Mit seinen Bildern möchte Friedrich Herrmann Mut machen

Malen mit Parkinson: Ausstellung in der Klinik Bosse

Wittenberg (WiSo). Die Parkinson-Station St. Elisabeth der Alexianer Klinik Bosse stellt Bilder des Patienten Friedrich Herrmann aus Abtsdorf aus. Wegen der Corona-Bestimmungen sind die Werke derzeit nur digital zu besichtigen: https://www.alexianer-sachsen-anhalt.de/unternehmen/presse-und-aktuelles/ausstellungen. 

Im 2008 erhielt Herrmann die Diagnose, dass er an der unheilbaren Krankheit Parkinson erkrankt ist. Als Patient der Klinik fand er bei der Ergotherapie Freude an der Malerei und einen Weg, seine Erkrankung zu verarbeiten. Entstanden sind farbenprächtige Kunstwerke in Acryl. 

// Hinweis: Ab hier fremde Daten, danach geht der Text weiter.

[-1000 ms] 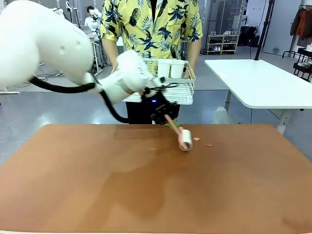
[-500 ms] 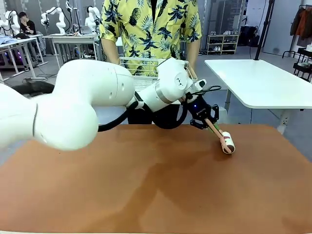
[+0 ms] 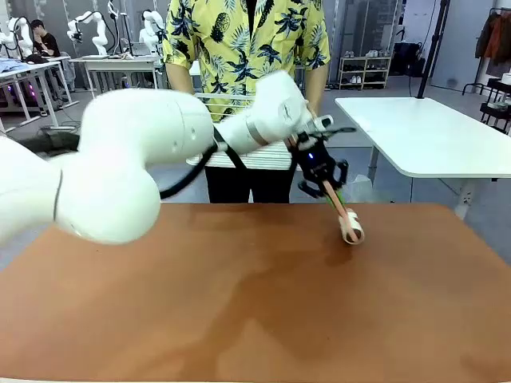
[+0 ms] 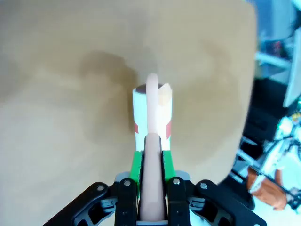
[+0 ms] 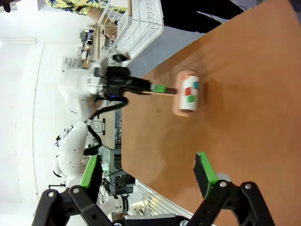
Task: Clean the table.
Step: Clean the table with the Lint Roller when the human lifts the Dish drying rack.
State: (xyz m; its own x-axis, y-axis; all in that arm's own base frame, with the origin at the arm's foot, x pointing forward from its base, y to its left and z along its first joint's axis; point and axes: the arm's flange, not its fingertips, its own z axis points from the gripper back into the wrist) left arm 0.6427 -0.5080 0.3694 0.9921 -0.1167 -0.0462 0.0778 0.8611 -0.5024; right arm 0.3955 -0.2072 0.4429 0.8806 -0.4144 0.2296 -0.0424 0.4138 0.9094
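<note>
My left gripper is shut on the pink handle of a white lint roller. The roller's head rests on the reddish-brown table, far right of its middle. In the left wrist view the green pads clamp the handle, and the roller, with red bits stuck to it, lies on the table straight ahead. My right gripper hangs open above the table. From there the roller shows red and green scraps on its roll, with the left gripper behind it.
A person in a yellow patterned shirt stands at the far edge, behind a white wire dish rack. A white-topped table stands at the back right, beyond the table's edge.
The left arm swept the roller right along the far part of the table, then slightly back left. The two small scraps seen by the roller a second ago are gone from the tabletop.
</note>
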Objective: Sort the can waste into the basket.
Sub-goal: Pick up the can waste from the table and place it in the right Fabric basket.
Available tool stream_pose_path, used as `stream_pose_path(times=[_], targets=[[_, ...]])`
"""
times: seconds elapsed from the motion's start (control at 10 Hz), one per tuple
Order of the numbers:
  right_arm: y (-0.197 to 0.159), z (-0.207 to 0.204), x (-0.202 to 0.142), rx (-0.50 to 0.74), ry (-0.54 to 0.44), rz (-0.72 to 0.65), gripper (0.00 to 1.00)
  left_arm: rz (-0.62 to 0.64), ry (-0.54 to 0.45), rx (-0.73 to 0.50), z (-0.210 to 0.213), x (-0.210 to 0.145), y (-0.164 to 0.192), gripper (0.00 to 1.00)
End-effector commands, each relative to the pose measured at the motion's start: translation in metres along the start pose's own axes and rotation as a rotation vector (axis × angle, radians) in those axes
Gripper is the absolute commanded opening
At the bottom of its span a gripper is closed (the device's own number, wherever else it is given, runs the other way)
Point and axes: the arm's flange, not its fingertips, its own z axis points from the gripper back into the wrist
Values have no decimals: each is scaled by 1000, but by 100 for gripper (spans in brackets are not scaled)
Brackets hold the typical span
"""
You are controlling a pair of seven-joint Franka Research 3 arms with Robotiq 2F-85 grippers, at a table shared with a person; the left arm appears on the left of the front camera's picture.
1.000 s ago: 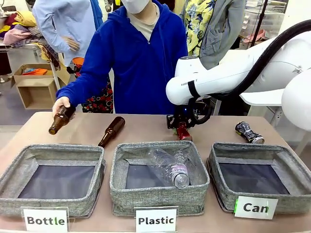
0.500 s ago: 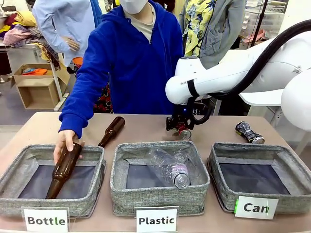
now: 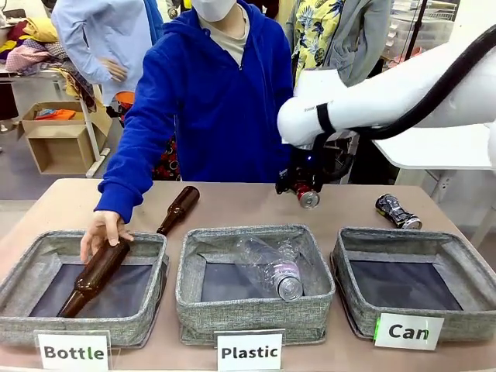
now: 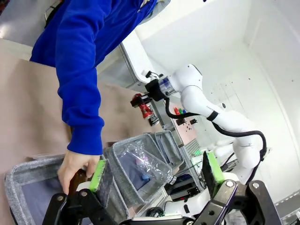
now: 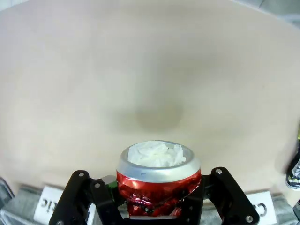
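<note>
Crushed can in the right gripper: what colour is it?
Shiny red crushed metal can with a silver rim; clearest in right wrist view.

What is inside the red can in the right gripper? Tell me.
The red can is stuffed at its open top with white crumpled material, perhaps paper. Whatever lies beneath is covered.

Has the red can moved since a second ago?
Yes. Held in the right pincer, the red can has risen off the table and shifted right, from behind the Plastic basket toward the Can basket.
</note>
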Motion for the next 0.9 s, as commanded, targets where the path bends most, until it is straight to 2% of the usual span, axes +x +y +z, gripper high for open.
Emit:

„Mit der Acryl-Malerei habe ich eine Möglichkeit gefunden, einen Ausgleich zum Alltag zu schaffen, und zwar zu jeder Zeit“, sagt Herrmann, „die Klinik und die Ergotherapie haben einen großen Anteil daran, dass ich meine erste Ausstellung hier, wo alles begann, zeigen kann.“ 

Koordinierte Bewegungsabläufe können bei Menschen mit Parkinson eingeschränkt sein, diese Beeinträchtigung der Motorik ist individuell unterschiedlich ausgeprägt und kann ein aktives Leben trotz Parkinson noch lange ermöglichen, wie das Beispiel von Friedrich Herrmann zeigt. 

„Kunst wäscht den Staub des Alltags von der Seele“, zitiert Herrmann Pablo Picasso, „für mich war es immer wichtig, dass mir das eigene Bild gefällt, deshalb war eine eigene Ausstellung bislang nicht aktuell.“ Weil es immer mehr Anregungen gab, die Bilder auszustellen, entschied er sich, seine Bilder der Parkinson-Station der Klinik Bosse zur Verfügung zu stellen und damit anderen Parkinsonpatienten Mut zu machen, das Malen als Hobby zu entdecken oder wieder aufleben zu lassen. 

Hintergrund: 

Die Parkinson-Fachklinik in der Alexianer Klinik Bosse Wittenberg ist auf die multimodale Komplexbehandlung bei Morbus Parkinson spezialisiert. Mit großer fachlicher Expertise und Motivation werden Morbus Parkinson und andere neurodegenerative Bewegungsstörungen diagnostiziert und therapiert. 

Seit 2010 ist die Klinik eine von der Deutschen Parkinson Vereinigung e.V. zertifizierte Fachklinik für Parkinson und Bewegungsstörungen mit überregionaler Bedeutung. 

Bild: „Trauriger Clown“: Ein Beispiel für die Bilder, die als digitale Ausstellung auf der Internetseite der Klinik Bosse zu sehen sind.